AGAIN, absolute URLs fix NOTHING. They are a band-aid that hide bad practice. Use relative and you won't break your own site. Got the issues laid above? There are BETTER, EASIER solutions that won't HARM your site.
This whole video is a completely naive extra cost onto developers in favor of some bad correlations that make it LOOK like the job is easier for the SEO. It's wrong. Period.
Ethan,
I have a client who had relative links and a ton of navigation links over 40 on every single page of their website after doing a lot of tedious work including changing their link structure to absolute URLs instead of relative URLs then removed the overuse of navigation links on every single page and their traffic doubled in less than 12 months. The site went from 50,000 visits a month to over 100,000 visits a month.
it's like you're saying adding having a subdomain and even separate hostname would not affect the way Google crawls your site?
This is Moz respect for others' ideas goes a lot longer when you are not hurling insults. Just because were not the same room does not mean we should treat each other poorly.
nburch,
All of Rand's points of are very logical take # Google and Bing would obviously use the incredibly powerful clue of your URL pointing back to where your original content was created.
It is the equivalent of saying how would you like 20 out of 50 people saying you were holding a gun at the scene of a shooting?
I also applaud you not using personal attacks and not condoning them.
In my ~20 Years of SEO Experience I have seen the same thing.This can be link dilution of having four different versions of your website resolve can be a huge headache to fix.
I don't know about the headache part but when you fix it you look like a hero.
I also like BrijB htaccess solution
We can all agree duplicate content = BAD
I am Dutch so excuse my bluntness (and crapy English). I am not trying to be rude, but I am simply straight forward in my reply. Of course anyone who want to reply to my reply feel free to be straight forward :-)
I have to completely agree wit Ethan and completely disagree with Ruth. I have not programmed in years, but the issues Ruth mentions create more problems than they solve. Scraping is a problem in any scenario. Maybe relative makes it a bit easier, but overall there is no difference. Canonicalizin does not solve scraping too. If someone wants to scrape you they will. Also is scraping an argument for using abosulte urls? To put it in a different perspective: you could better not leave your house because a meteor might hit you on you the head. Personaly I would not put my reasoning into thinking in risk. It's good to think about them and address them, but a good customer experience and page speed is propriety one. If relative makes a website faster (source please) this is a good argument to do it. Every (micro)second counts.
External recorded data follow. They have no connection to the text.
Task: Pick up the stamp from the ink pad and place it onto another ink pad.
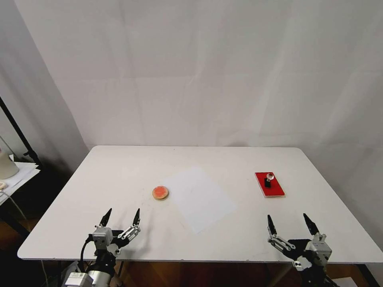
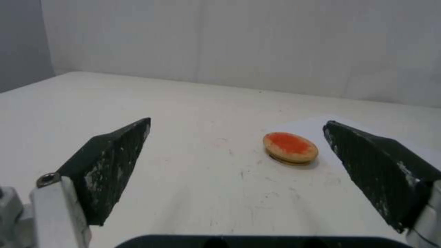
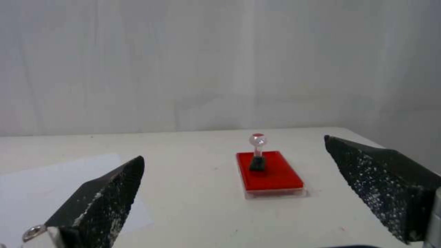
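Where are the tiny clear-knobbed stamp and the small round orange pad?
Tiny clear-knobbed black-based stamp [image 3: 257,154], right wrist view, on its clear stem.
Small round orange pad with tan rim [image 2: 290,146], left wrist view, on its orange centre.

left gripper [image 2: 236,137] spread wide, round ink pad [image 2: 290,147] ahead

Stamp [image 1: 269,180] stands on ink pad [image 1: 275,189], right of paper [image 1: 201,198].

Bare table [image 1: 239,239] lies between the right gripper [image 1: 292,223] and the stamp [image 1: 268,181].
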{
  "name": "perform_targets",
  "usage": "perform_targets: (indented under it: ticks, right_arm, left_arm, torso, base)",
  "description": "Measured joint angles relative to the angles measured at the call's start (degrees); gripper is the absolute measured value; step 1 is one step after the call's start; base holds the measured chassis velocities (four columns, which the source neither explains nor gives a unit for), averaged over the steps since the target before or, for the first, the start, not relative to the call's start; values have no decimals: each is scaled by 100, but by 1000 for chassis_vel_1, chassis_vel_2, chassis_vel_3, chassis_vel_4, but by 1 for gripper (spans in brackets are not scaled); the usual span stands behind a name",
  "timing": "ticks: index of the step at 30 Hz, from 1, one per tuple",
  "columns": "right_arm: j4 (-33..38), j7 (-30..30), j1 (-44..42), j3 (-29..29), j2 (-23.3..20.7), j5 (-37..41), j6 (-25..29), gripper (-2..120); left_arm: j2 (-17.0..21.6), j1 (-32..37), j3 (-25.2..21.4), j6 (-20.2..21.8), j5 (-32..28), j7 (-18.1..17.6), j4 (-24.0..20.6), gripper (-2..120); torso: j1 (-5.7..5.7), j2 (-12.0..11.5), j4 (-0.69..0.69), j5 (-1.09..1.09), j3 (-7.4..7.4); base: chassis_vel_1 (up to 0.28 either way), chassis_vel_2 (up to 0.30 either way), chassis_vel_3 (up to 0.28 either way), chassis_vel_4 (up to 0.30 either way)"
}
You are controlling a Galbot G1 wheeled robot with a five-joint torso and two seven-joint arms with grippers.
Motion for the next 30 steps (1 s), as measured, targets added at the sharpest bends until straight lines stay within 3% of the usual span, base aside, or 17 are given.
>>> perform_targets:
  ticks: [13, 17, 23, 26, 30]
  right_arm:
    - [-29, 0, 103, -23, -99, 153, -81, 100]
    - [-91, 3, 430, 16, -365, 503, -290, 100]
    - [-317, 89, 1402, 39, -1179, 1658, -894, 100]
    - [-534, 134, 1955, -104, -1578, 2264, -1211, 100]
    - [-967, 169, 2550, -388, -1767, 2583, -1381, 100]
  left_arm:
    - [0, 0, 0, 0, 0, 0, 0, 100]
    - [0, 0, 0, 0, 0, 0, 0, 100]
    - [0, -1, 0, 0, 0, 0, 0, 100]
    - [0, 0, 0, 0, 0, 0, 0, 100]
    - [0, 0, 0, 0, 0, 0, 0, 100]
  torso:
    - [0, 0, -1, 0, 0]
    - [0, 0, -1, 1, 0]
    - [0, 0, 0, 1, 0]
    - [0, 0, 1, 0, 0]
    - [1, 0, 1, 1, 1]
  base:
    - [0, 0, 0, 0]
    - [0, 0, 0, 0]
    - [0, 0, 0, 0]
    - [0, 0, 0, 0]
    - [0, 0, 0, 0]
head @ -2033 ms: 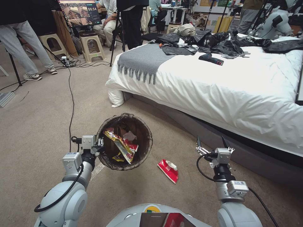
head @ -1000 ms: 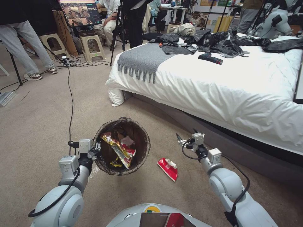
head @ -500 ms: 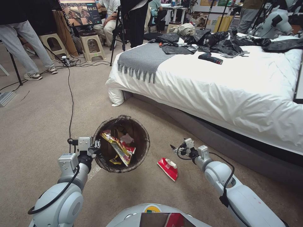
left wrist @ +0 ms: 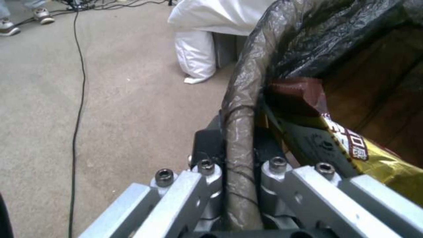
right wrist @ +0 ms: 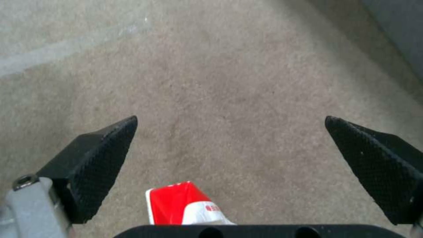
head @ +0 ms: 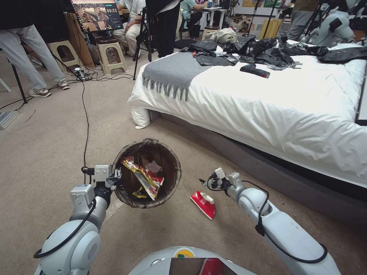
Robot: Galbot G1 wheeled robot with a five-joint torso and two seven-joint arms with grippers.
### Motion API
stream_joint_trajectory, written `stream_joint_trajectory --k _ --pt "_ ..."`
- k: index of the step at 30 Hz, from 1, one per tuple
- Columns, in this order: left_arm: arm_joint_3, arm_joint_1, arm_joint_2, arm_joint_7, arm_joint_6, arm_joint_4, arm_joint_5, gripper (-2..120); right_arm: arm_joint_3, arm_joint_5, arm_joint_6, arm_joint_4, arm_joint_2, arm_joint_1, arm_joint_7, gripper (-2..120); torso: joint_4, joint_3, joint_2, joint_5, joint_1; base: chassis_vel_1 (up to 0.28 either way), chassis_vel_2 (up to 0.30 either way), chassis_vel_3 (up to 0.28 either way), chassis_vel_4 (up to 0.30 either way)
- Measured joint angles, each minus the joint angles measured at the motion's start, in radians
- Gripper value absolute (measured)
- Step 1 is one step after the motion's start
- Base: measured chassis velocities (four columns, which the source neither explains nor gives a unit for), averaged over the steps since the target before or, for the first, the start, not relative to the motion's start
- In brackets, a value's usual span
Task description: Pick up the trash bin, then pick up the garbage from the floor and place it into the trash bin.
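Now we hold the round bag-lined trash bin [head: 147, 173] off the carpet, our left gripper [head: 114, 178] pinched tight on its rim. Just beside the bin lies a flat red-and-white packet [head: 203, 204]. Our right gripper [head: 204, 182] hangs above that packet, fingers [right wrist: 97, 155] wide apart, holding nothing.

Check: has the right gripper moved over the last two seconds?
Yes. The right gripper, jaws open, has swung from near the bed base down and toward the robot's left, now close above the red-and-white packet on the carpet.

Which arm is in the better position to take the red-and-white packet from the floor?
The right. The right gripper is open and empty, just above the red-and-white packet on the carpet. The left gripper is clamped on the rim of the trash bin, holding it.
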Motion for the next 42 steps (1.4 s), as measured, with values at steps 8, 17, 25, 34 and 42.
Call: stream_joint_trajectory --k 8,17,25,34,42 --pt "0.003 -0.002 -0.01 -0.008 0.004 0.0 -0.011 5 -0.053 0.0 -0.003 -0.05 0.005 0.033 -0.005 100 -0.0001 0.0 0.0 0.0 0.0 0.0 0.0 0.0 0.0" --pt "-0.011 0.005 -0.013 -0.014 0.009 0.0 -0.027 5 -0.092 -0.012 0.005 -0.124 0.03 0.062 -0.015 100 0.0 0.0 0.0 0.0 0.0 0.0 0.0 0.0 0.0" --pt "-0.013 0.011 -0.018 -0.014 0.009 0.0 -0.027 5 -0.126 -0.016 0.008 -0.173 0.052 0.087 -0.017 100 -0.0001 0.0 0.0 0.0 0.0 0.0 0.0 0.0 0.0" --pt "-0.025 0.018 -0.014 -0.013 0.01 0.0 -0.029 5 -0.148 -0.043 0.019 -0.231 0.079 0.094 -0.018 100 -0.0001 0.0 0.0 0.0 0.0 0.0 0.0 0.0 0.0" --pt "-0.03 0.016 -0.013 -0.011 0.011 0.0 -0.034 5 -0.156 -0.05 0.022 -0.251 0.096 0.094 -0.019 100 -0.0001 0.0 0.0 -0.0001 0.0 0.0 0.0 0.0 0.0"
Secondly the problem is not that a domain has 4 url's and the duplicate content it create. It's bad planning from the get go. If you have some knowledge of the technical side of things (and I am not talking about search engine) you now: www and non-www are technical 2 pages. So as a result you think ahead for these scenario's and how you can fix them quick, easy and good. You can put a variable in your programming code that contains your domain as in https://domain.com etc. and put that automaticly in every internal url. From a budget and time effort relative is cheaper, better and quicker. Do you know how much time it takes to clean up urls? Plus if these problems that are mentions in this video a cur, from my experience: good luck finding someone with a document of all url's. Again: the problem is not relative or absolute: bad planning is.
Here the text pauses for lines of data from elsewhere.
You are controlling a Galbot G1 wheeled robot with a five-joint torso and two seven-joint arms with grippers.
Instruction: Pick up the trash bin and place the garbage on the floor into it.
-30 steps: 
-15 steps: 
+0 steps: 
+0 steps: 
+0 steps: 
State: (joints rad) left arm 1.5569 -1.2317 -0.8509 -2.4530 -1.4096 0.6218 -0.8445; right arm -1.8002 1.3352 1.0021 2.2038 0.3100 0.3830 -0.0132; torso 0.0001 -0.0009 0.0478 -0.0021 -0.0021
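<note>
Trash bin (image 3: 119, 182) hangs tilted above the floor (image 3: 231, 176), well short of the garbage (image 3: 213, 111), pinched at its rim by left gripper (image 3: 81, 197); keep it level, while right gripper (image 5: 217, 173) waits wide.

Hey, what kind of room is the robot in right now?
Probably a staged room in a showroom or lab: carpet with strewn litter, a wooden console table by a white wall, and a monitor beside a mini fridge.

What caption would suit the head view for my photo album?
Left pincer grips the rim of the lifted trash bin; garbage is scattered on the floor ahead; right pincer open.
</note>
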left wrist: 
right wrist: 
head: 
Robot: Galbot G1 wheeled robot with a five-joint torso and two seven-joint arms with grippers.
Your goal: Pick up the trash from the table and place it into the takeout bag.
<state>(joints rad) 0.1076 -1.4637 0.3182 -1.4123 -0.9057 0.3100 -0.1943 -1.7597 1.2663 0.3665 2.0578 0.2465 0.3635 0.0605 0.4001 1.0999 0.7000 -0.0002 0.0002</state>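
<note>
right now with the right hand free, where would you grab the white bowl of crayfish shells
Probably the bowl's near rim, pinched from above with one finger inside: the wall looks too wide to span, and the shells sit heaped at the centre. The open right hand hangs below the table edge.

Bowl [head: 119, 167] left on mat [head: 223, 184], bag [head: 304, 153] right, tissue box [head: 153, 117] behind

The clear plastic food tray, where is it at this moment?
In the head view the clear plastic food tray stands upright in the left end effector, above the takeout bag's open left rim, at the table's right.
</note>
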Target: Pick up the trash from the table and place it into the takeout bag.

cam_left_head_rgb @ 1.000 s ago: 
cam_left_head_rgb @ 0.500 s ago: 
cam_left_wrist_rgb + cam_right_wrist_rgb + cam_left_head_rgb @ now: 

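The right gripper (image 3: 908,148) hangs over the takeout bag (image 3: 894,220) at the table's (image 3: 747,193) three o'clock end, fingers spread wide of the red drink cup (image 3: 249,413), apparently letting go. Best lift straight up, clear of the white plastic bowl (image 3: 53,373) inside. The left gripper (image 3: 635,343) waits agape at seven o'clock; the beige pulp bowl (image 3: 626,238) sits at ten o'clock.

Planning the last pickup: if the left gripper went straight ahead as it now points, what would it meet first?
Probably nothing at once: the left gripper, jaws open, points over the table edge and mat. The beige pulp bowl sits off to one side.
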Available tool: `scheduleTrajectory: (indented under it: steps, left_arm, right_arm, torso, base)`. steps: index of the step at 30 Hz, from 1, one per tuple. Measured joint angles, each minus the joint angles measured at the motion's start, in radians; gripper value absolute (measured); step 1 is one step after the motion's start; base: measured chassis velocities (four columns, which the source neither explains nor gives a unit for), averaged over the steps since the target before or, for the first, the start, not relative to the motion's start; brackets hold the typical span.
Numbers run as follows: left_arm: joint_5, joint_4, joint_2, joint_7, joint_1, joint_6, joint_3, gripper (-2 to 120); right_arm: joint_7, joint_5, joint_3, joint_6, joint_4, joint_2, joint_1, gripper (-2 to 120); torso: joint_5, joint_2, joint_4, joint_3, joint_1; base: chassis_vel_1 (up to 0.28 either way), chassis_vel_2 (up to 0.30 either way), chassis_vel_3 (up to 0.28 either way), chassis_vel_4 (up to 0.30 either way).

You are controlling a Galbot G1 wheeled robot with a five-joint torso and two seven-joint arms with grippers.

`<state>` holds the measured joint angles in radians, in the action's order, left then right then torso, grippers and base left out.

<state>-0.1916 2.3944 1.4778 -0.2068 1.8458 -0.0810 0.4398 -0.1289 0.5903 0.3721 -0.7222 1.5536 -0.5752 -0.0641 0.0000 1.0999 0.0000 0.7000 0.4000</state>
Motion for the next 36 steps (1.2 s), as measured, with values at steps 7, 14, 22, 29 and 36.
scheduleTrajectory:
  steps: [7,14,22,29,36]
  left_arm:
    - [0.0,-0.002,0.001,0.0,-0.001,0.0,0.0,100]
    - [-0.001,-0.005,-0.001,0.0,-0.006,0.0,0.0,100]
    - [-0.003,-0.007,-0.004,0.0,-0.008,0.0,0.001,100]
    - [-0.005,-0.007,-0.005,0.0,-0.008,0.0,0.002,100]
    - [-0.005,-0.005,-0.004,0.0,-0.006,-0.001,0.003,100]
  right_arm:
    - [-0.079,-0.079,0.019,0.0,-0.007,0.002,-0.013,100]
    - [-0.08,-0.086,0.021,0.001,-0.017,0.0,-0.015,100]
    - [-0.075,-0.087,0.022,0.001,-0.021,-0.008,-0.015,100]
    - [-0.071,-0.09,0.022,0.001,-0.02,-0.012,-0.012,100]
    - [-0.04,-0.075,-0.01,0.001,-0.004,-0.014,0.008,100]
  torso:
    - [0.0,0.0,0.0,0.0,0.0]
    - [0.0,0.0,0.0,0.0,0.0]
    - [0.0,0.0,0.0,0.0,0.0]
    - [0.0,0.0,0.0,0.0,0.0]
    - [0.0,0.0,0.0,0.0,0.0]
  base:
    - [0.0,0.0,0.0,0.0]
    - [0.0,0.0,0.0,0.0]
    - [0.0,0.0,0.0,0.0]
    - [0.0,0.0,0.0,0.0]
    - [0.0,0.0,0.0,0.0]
My 2 cents. Do it right and do it relative. Create a sitemap of the every changing scenario for back-up and good management. Does the url structure change. Create a new sitemap and let search engines now about that. Redirect everything serverside, but this should be a no brainer for www / non-www issues in the first plus. Plus redirect via 301 when you go from http to https or whatever change in a later stage. And last but not least. Always use canonicals they are like 301 in a way. A good back-up to have plusyou can UTM / linkbuild all you want without having to worry to much about index issues.
In short. Plan ahead and start correct and there should almost never be duplicate content issues.
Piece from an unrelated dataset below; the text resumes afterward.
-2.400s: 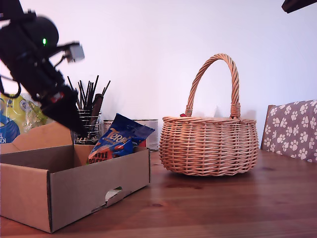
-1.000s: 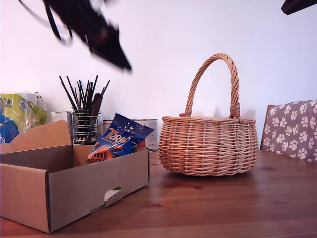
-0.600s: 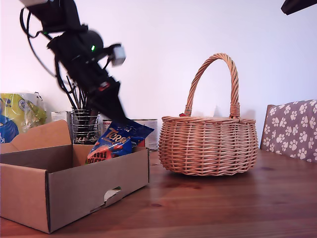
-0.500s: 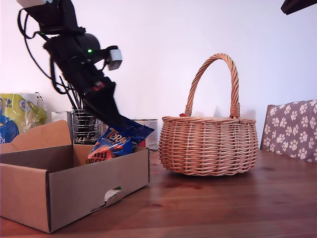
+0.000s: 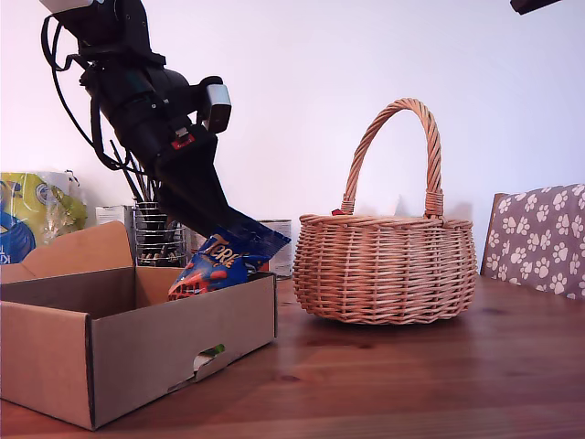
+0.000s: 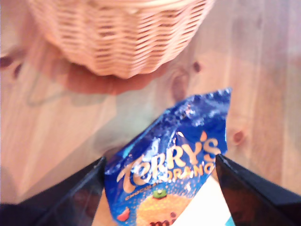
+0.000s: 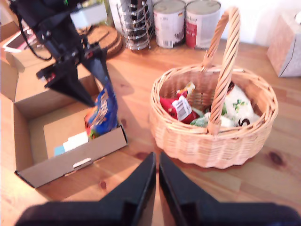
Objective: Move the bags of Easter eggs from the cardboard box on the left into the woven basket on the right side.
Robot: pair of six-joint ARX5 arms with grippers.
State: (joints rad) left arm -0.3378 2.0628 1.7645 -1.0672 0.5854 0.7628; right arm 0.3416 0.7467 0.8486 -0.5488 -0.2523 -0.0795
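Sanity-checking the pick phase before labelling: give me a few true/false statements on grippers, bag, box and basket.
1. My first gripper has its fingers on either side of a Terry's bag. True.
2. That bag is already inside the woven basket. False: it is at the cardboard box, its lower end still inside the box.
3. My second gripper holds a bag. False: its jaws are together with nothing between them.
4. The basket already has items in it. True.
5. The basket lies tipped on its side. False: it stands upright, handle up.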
"Plan ahead and start correct" aren't luxuries that all website owners or SEOs have. It's very easy for people who know their stuff to scoff and say that of COURSE you should know that www and non-www are two different pages, but I see websites that are built with both resolving every day. I think there's room to be creating content for people who don't know as much about these things as we do.
As for relative vs. absolute URLs, I think we're going to have to agree to disagree - from my perspective, pointing search engines to exactly the place you'd like them to go with as few redirects as possible is worth doing and worth the extra time and effort it takes to code correctly. Your recommendation of "do it right and do it relative" only works if the "do it right" scenario is in place, which assumes that you were there when the site was built. Coding absolute URLs creates more headaches on the dev side but increases crawl efficiency on the SEO side - so every company is going to have to weigh those two priorities when implementing this change.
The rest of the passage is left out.